**WHAT NEEDS TO BE DONE**
For the material that follows, state how many lines contain the word "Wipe", and add nothing.
BEGIN COLLECTED DATA
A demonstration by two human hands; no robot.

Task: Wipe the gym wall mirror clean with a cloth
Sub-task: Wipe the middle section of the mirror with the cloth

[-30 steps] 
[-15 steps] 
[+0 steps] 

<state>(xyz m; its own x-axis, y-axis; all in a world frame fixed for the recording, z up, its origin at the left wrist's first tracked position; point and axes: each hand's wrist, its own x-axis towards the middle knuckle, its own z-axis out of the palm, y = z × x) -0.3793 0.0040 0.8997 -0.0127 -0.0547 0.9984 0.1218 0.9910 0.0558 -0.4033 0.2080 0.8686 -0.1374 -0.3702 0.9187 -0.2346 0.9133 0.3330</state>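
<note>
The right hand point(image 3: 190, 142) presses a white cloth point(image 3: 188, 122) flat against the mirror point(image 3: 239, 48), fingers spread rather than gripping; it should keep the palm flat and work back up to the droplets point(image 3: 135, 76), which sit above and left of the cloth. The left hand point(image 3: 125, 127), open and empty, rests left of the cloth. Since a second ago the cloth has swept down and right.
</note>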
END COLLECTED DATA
**ANSWER TO THIS TASK**
2